═════ PROVIDED DATA

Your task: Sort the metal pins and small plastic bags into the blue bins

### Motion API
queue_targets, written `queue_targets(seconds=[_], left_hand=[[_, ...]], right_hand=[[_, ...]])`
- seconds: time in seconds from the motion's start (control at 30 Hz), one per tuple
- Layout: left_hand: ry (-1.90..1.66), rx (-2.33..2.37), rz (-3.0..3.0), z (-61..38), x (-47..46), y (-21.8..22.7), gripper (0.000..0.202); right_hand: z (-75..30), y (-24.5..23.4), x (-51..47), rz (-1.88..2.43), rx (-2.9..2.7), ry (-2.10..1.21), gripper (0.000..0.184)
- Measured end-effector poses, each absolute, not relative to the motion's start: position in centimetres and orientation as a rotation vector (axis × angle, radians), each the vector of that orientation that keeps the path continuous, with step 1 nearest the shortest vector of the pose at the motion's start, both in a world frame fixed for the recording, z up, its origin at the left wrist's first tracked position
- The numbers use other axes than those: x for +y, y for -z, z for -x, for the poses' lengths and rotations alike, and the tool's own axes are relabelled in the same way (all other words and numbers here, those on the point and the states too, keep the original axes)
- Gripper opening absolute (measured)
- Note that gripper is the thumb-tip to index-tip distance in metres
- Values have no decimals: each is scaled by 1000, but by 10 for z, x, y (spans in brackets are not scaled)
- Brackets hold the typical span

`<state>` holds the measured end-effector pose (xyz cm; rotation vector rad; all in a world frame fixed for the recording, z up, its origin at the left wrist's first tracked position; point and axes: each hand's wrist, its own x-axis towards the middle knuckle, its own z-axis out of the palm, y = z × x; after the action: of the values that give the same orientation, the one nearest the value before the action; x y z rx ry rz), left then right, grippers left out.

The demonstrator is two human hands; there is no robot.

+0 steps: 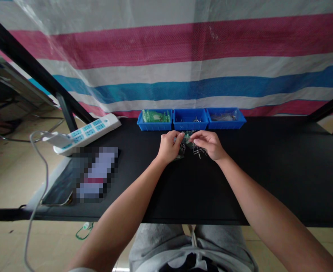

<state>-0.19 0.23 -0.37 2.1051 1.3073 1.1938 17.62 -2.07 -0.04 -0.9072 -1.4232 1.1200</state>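
My left hand [170, 146] is closed, its thumb and fingers pressed together at the left side of a small pile of thin silvery metal pins [199, 151]. Opposite it, my right hand [208, 144] bends over the pile, thumb and index finger drawn together in a pinch. Whatever either pinch holds is too small to make out. Between the hands lies a piece of greenish clear plastic [188, 136], with some pins on and around it. My fingers partly cover both the plastic and the pins.
Behind my hands stand three blue bins: one with a green bag [156, 116], a middle bin [186, 126] with a few metal pins, and one with a clear bag [225, 116]. Leftward are a white power strip [95, 130], a phone-like slab [98, 173] and a cable [46, 177].
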Motion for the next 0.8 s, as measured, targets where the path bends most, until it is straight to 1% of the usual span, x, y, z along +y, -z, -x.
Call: queue_targets(seconds=[0.2,0.33,0.47,0.63,0.8], left_hand=[[-1162,1302,-2099,-1,2,5,35],[-1150,1343,-2003,-1,1,4,34],[-1115,1396,-1974,0,2,4,31],[-1080,1379,-1991,0,3,4,25],[-1070,1377,-2002,1,3,6,23]], right_hand=[[-182,12,-11,878,-1308,-1154,16],[-184,16,-4,910,-1198,-1086,16],[-191,17,4,1016,-1091,-963,27],[-201,24,13,1097,-977,-920,41],[-203,28,16,1135,-983,-911,46]])
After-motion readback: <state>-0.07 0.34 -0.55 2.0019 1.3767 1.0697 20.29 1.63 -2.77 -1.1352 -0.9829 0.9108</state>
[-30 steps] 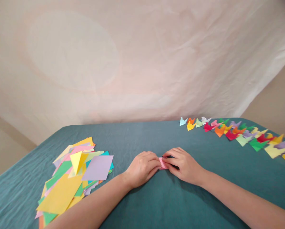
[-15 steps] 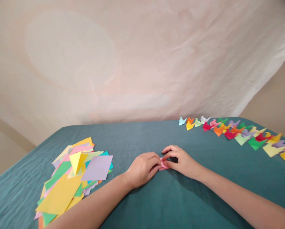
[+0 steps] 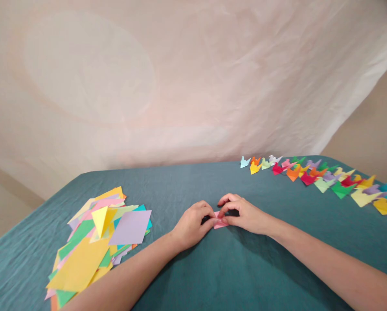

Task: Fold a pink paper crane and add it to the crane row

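A small piece of pink folded paper point(image 3: 220, 224) lies on the dark green cloth, between my two hands. At its left edge, my left hand point(image 3: 195, 222) has thumb and fingertips closed on it. From the right, my right hand point(image 3: 241, 212) reaches over the paper, thumb and index fingertip pinched on its surface while the other fingers arch above. Fingertips cover much of the paper, so its exact folds are hidden.
Left of my arm lies a loose pile of coloured paper sheets point(image 3: 83, 263), with a lilac square point(image 3: 130, 227) and a folded yellow piece point(image 3: 100, 220) on top. Several folded paper birds point(image 3: 324, 184) stand in rows at the back right. A pale cloth point(image 3: 187, 86) hangs behind the table.
My left thumb has drawn away from the fingers, leaving a visible gap in the hand, and more of the pink paper shows. The view has shifted slightly to the right.
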Action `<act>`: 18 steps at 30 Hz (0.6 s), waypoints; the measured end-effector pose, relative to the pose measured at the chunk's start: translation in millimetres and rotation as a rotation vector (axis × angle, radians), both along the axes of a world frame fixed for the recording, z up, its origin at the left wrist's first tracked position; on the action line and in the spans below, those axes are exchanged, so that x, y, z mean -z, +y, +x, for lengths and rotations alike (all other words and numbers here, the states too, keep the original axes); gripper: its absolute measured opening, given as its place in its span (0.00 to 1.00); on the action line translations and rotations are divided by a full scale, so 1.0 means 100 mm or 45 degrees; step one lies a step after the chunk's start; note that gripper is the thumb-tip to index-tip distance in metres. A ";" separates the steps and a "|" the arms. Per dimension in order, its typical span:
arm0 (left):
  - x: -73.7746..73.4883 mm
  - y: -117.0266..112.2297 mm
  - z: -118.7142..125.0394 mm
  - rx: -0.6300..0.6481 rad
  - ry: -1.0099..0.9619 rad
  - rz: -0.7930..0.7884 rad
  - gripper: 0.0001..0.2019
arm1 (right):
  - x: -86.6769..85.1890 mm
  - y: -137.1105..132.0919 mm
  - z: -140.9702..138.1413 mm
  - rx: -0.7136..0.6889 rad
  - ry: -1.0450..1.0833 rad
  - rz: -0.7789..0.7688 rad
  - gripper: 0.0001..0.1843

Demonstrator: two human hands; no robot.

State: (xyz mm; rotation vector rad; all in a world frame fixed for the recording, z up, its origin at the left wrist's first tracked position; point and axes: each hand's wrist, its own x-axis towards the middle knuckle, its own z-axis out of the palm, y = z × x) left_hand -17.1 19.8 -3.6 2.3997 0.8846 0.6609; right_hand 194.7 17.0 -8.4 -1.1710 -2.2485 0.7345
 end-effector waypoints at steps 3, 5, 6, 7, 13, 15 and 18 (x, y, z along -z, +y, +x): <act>0.00 -0.01 0.01 -0.051 -0.018 -0.026 0.06 | -0.01 0.01 0.04 -0.043 0.000 -0.026 0.04; 0.00 -0.02 0.02 -0.071 -0.016 -0.031 0.06 | -0.01 0.02 0.05 -0.056 0.001 -0.034 0.05; 0.00 -0.02 0.03 -0.080 -0.014 -0.031 0.06 | -0.01 0.02 0.06 -0.061 -0.001 -0.037 0.05; -0.01 -0.02 0.04 -0.088 -0.013 -0.030 0.06 | -0.02 0.02 0.06 -0.065 -0.003 -0.040 0.05; -0.01 -0.04 0.05 -0.125 -0.029 -0.005 0.06 | -0.04 0.02 0.07 -0.107 0.004 -0.062 0.07; 0.00 -0.04 0.05 -0.136 -0.027 0.016 0.05 | -0.05 0.02 0.08 -0.117 0.000 -0.069 0.08; 0.02 -0.03 0.05 -0.158 -0.015 0.042 0.05 | -0.07 0.02 0.08 -0.107 -0.006 -0.069 0.09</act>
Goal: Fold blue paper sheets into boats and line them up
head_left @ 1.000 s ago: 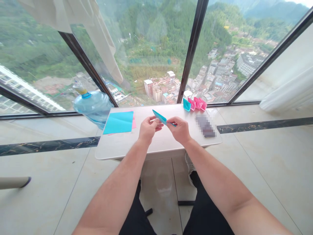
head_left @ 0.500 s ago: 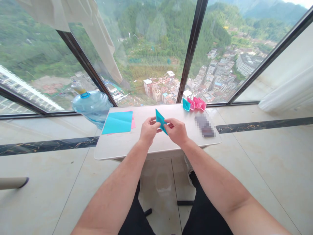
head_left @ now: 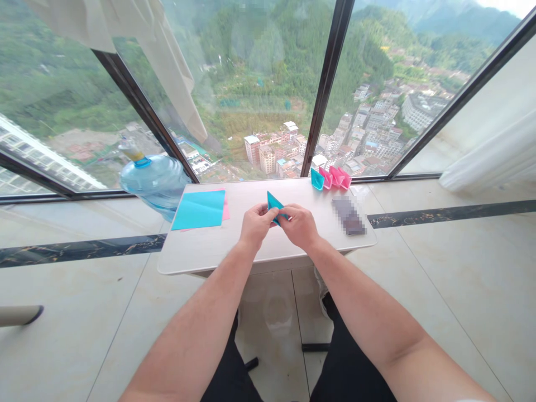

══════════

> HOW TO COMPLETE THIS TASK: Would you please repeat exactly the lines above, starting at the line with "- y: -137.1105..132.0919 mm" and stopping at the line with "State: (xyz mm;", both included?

> SOLUTION TO THIS EXERCISE:
  - y: -137.1105..132.0919 mm
  - z: -140.9702..138.1413 mm
  - rx: -0.7136..0.6889 rad
  - ry: -1.0450..1.0833 rad
  - rz: -0.7789..0.7688 rad
  - gripper: 0.0001..0.1843

Demonstrator: two human hands; no robot.

State: (xyz mm; rotation vector rad; all in a world frame fixed for the recording, z up, its origin at the left wrist's first tracked position; point and axes: each hand's wrist, its own x-axis towards the middle knuckle, its own z-axis out of the palm, y = z × x) left_hand -17.1 19.8 -3.6 2.3997 0.8846 0.6609; right_hand 194.7 17.0 -8.4 -1.1710 -2.2485 0.7345

No additional output will be produced.